Stteel foi detido enquanto cumpria plantão na Delegacia da PF no Aeroporto Internacional do Galeão, no Rio de Janeiro. As investigações apontam que ele fornecia informações sigilosas à facção, que atua, entre outros crimes, no tráfico internacional de armas e drogas e na corrupção de agentes públicos.
Em seu perfil no Instagram, o delegado se apresenta também como pós-graduado e professor de Direito Constitucional. Ele revelou, em uma das publicações, ter recebido uma moção de congratulações e aplausos da Câmara Municipal de Nilópolis, na Baixada Fluminense. Na ocasião, os vereadores o parabenizaram "pelo excelente trabalho em reconhecimento ao seu compromisso e dedicação na condução das atividades de segurança, fiscalização e combate ao crime no âmbito aeroportuário".

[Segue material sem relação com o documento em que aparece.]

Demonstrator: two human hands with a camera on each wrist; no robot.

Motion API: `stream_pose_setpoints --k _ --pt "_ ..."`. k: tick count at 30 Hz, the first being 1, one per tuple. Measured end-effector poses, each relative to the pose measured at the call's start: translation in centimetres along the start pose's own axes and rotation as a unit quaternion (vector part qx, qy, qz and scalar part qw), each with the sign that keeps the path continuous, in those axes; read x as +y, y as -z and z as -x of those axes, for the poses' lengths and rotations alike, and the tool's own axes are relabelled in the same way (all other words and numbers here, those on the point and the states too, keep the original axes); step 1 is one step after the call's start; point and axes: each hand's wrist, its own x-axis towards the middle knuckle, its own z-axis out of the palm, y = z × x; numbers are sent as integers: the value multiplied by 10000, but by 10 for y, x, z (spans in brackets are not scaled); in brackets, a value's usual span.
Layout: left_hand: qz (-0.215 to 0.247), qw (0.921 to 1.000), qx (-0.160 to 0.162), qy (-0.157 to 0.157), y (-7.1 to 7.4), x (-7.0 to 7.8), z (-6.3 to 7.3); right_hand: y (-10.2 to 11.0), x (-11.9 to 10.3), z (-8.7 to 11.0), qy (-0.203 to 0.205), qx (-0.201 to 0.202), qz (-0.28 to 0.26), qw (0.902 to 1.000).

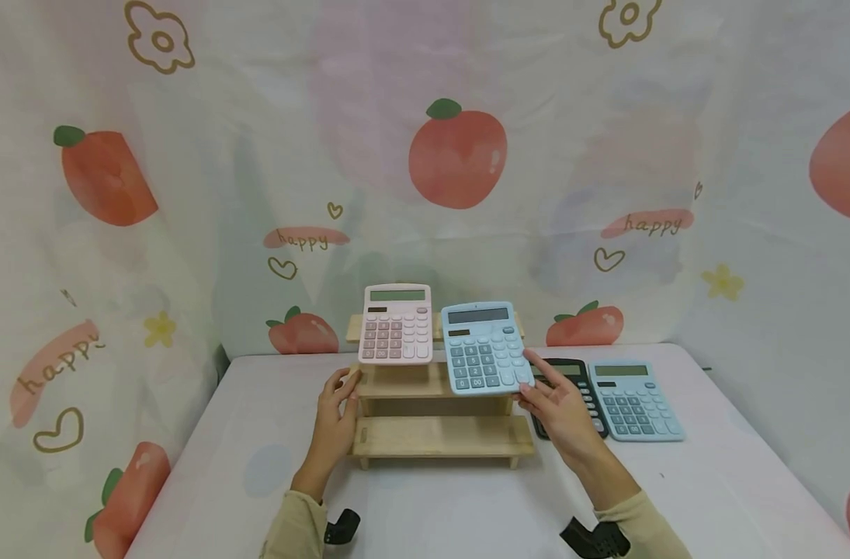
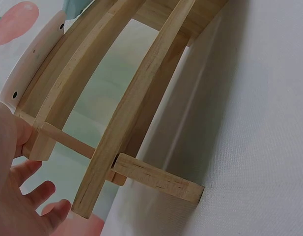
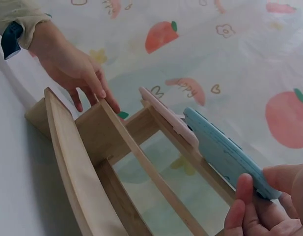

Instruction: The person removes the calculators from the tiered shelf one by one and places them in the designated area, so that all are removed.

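A wooden tiered stand (image 1: 442, 436) stands on the table. On its upper part leans a pink calculator (image 1: 397, 324), its screen end up. Beside it, a light blue calculator (image 1: 485, 348) is tilted, its top over the upper tier. My right hand (image 1: 563, 415) pinches that blue calculator by its lower right corner; in the right wrist view, thumb and fingers lie on either face of its edge (image 3: 230, 152). At the stand's left end, my left hand (image 1: 335, 423) holds the end of the middle board (image 2: 43, 142), the other fingers loosely bent below it.
To the stand's right, a black calculator (image 1: 571, 371) lies partly behind my right hand. A second light blue calculator (image 1: 637, 400) lies next to it. Behind the white table (image 1: 257, 528) hangs a backdrop cloth (image 1: 369, 155) printed with fruit.
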Motion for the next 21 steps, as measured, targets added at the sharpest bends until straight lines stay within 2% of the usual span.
stream_pose_setpoints --k 7,13,21 --pt "-12 10000 -14 -4 0 -1 0 8 2 12 177 -219 -23 9996" --pt "-81 9999 91 -85 -1 0 1 14 4 25 25 -146 308 9994" --pt "-38 10000 57 -27 -1 1 1 24 7 42 -4 -136 250 9996"
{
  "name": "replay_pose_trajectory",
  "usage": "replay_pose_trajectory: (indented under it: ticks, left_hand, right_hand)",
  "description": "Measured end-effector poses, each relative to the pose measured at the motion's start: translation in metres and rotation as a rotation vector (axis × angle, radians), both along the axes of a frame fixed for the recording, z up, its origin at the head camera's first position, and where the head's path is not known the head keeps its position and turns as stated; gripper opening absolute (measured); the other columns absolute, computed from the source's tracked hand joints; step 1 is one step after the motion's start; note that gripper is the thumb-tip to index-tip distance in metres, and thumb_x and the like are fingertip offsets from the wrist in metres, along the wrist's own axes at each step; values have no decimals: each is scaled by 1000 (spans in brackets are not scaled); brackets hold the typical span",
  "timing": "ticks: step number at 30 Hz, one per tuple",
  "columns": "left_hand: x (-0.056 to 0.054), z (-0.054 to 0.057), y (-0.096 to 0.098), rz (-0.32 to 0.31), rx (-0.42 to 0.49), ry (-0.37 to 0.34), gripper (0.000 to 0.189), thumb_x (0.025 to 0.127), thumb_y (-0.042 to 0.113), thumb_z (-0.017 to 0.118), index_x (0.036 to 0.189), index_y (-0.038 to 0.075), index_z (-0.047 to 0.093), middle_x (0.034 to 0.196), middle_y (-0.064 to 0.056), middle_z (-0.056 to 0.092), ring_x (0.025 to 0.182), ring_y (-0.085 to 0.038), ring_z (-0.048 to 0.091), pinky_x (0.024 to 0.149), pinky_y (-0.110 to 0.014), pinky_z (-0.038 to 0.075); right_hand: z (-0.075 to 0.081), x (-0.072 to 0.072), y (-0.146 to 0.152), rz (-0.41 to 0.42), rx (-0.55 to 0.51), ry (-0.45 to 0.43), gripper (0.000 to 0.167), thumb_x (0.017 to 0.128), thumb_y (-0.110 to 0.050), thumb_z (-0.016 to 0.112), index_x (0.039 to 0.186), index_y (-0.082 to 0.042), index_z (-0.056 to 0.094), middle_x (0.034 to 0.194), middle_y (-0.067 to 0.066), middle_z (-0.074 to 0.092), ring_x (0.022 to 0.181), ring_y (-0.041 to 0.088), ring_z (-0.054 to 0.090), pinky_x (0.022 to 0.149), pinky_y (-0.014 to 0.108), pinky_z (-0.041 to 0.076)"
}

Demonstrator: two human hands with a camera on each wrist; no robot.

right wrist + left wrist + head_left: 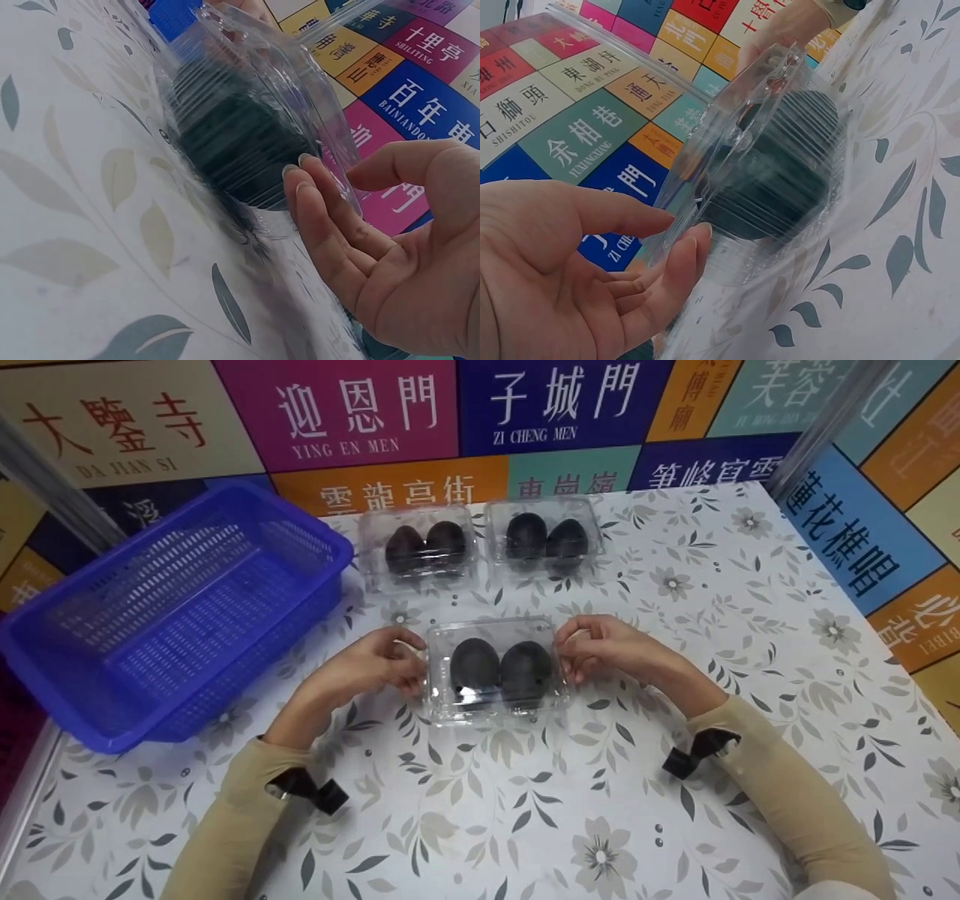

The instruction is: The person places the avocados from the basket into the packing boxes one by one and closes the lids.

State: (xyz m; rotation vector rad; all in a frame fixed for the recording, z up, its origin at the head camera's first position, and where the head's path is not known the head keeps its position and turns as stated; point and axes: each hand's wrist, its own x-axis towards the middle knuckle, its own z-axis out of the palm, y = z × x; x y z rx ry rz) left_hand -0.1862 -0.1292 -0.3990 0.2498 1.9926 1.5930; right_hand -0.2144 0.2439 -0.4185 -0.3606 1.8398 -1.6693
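Note:
A clear plastic clamshell box [499, 709] sits in the middle, its lid closed over two dark, egg-shaped items [475, 666]. At its left side, my left hand [386, 664] pinches the rim between thumb and fingers. My right hand [600, 649] pinches the rim on the opposite side. In the left wrist view, the thumb and forefinger of the left hand [622, 262] meet at the edge of the box [739, 150]. The right wrist view has the right hand's fingers [330, 217] against the box wall, with the thumb at the flange.
Behind stand two similar clear boxes, a left one [375, 577] and a right one [592, 556], each with two dark egg-shaped items. A blue plastic basket [225, 690] is at the left. Printed panels [360, 405] border the flower-patterned tabletop [720, 660].

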Motion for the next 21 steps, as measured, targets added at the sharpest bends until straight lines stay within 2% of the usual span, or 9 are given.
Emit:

"A atuação do delegado tem sido fundamental para garantir a ordem, proteger os cidadãos e fortalecer o combate a ilícitos transnacionais, assegurando que o Aeroporto Internacional permaneça como um espaço seguro e eficiente para passageiros e trabalhadores", diz um trecho da moção.
Operação
A Operação Zargun cumpriu 18 mandados de prisão preventiva e 22 de busca e apreensão. Pelo menos 15 pessoas foram detidas, entre elas o deputado estadual Tiego Raimundo dos Santos Silva (ex-MDB), conhecido como TH Joias, apontado pela polícia como braço político do CV.
Conforme as investigações, TH Joias utilizava seu mandato para favorecer o crime organizado, intermediando a compra e a venda de drogas, fuzis e equipamentos antidrones destinados ao Complexo do Alemão, no Rio de Janeiro.
Outro detido foi identificado como Gabriel Dias de Oliveira, o Índio do Lixão. Apontado como traficante e tesoureiro do CV, ele seria responsável por movimentar, segundo a PF, R$ 120 milhões em cinco anos. Além disso, a polícia acredita que auxiliava na proteção de integrantes da quadrilha, pagando policiais para fazerem escolta do bando.